Es cierto que autores como Serra (2011), Kanthak y Morton, (2003), identifican ventajas asociadas a estos eventos. La posibilidad de legitimar doblemente al ganador (Colomer, 2002) y de poner en práctica mecanismos de transparencia democrática que garanticen la elección del “mejor”, por ejemplo. O de servir de ensayo para la organización y movilización del “selectorado”, una gimnasia que apunte a ensanchar la participación, de cara al futuro. Podrían brindar oportunidad de corregir el estancamiento asociado a la falta de deliberación o las disonancias intra-partido, haciendo que estas afloren en campaña y se diriman públicamente; lo que, además, nutriría la agenda mediática.
Sin embargo, no poder operar en un sistema que garantice una competencia genuina (¿hay indicios de que eso cambie en 2024?), seguir castigados por el sectarismo, la desconfianza hacia los partidos y la desinstitucionalización, lleva a poner la lupa en el envés de esta operación. Una primaria abierta -destinada acá a elegir no al representante de un partido, sino el de un pacto de transformación profunda para restablecer la democracia- aumenta el riesgo de personalización de la política (Rahat, 2009). Esto es, la tendencia a favorecer el nombre, la popularidad, el efectismo y no la idea, la propuesta programática o el perfil necesario. Ese vacío que persistiría, cuando más urge evitarlo.

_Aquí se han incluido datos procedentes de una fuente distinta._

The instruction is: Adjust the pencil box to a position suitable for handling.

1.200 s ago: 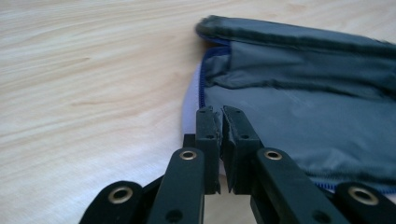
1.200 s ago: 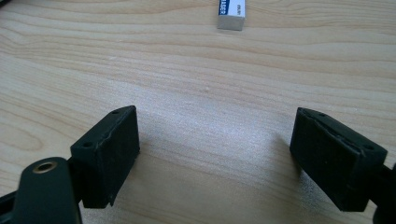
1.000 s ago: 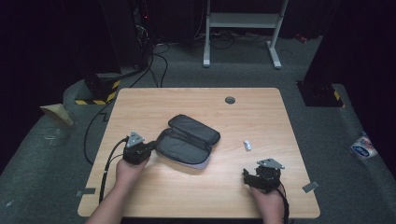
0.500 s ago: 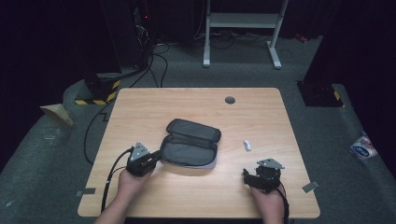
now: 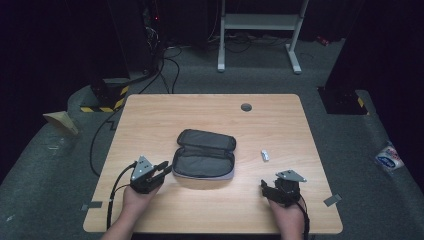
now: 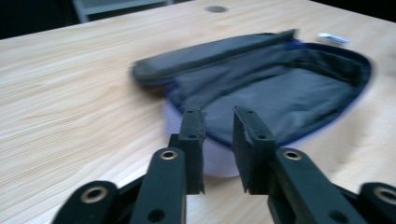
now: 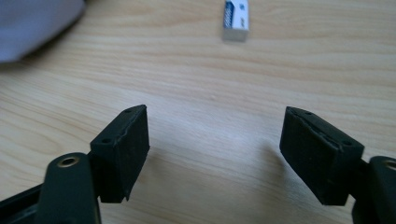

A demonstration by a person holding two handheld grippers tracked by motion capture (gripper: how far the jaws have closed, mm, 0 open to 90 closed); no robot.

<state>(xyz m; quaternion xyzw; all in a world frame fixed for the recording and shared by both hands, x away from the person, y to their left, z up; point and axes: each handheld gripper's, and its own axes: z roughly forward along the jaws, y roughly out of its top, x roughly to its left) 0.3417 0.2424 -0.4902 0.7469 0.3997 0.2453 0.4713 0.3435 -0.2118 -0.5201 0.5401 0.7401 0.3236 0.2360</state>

Asimismo, la asimetría entre organizaciones con más y menos recursos, maquinaria y financiamiento, lejos de disiparse, se agudiza, en detrimento de aspirantes valiosos pero marginales, carentes de tal sostén. Con un nivel alto de participación en primarias, Colomer también ve más probable la elección de candidatos extremos, lo que alejaría al votante medio. Pero hay un peligro mayor, dado nuestro historial de “fuego amigo” y afición por la ruptura: lejos de contribuir a la cohesión, las primarias podrían incrementar el faccionalismo y la rivalidad interna (Altman, 2012). El fantasma de coaliciones debilitadas de antemano conspira contra la estabilidad.

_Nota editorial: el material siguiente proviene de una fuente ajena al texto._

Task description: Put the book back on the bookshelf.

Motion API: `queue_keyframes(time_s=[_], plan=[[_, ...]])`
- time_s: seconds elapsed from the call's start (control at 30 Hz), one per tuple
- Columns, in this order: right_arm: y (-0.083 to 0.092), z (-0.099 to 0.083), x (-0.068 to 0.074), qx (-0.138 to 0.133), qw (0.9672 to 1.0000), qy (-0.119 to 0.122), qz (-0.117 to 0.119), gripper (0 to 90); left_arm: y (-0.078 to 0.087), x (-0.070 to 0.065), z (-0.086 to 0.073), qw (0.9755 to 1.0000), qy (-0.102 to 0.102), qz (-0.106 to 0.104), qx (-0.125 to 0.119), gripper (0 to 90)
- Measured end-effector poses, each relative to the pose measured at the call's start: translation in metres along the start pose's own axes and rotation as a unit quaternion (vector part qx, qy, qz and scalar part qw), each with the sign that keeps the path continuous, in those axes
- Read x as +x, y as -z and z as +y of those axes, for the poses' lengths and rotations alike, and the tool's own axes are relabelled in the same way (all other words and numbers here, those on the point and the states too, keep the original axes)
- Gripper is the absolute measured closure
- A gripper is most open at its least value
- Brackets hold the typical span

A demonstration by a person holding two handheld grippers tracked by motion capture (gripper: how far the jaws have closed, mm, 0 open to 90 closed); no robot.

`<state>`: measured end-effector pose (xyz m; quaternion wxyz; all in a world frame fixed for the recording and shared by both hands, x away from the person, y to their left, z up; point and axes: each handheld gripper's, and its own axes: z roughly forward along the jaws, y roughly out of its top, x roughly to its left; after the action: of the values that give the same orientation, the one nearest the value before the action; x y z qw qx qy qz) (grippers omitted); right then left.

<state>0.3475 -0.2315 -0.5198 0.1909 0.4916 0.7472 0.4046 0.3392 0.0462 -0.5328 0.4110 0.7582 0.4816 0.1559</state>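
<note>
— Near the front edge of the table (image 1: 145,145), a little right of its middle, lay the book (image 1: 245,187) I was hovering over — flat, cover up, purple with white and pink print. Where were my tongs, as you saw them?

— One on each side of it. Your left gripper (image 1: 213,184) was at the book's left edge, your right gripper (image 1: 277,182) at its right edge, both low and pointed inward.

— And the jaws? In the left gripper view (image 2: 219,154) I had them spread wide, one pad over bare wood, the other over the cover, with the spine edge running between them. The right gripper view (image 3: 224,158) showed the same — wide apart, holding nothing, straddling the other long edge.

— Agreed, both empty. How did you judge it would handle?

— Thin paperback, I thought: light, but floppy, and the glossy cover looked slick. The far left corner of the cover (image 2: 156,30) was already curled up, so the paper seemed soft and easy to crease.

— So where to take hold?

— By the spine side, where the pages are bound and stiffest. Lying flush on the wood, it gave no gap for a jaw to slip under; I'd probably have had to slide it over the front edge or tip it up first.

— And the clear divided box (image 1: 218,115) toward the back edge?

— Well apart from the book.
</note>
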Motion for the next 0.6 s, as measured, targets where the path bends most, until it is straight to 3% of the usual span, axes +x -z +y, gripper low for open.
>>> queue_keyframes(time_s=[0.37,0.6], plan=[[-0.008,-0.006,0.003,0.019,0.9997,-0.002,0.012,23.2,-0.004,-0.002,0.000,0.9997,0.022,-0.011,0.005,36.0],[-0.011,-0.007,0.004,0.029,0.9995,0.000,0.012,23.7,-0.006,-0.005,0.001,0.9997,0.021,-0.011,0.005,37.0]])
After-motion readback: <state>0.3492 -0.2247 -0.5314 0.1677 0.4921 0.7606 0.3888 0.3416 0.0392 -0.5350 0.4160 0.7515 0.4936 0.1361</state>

Con costos tan altos, ¿qué opciones habría, mejores que las primarias? He allí el dilema. Tras el triunfo del “No”, en el Chile de 1988 se privilegió un camino que eludía la simplificación. Si bien en democracia la Concertación figura como la coalición con más experiencia en primarias (para 2012 ya había hecho 3 para presidenciales y una para escoger alcaldes), en tiempos extraordinarios no fue ese el método para postular al abanderado de la transición democrática. Patricio Aylwin, del Partido Demócrata Cristiano, se impuso en una negociación política al interior de la alianza formada por 17 organizaciones. Proceso arduo, muy complejo, pero cuya eficacia blindó el triunfo en 1989.
Aylwin debió medirse con Eduardo Frei, Gabriel Valdés y Andrés Zaldívar, de su propio partido; y con antiguos rivales ideológicos, Ricardo Lagos, del ala renovada del Partido Socialista y el PPD; Enrique Silva, del Partido Radical; Eugenio Velasco, del Partido Social Democracia; José Tomás Sáenz, por el Partido Humanista y Los Verdes, y Alejandro Hales, de “Independientes por el No”. Consciente del peso de tal decisión en la futura gobernabilidad, una oposición madura acordó apoyar a Aylwin, cuyo desempeño como «primus inter pares» en el marco del plebiscito reveló a un político hábil para integrar visiones y favorecer consensos. He allí la destreza relevante en este caso: la virtud de la “política invisible”, clave para apuntalar la democratización.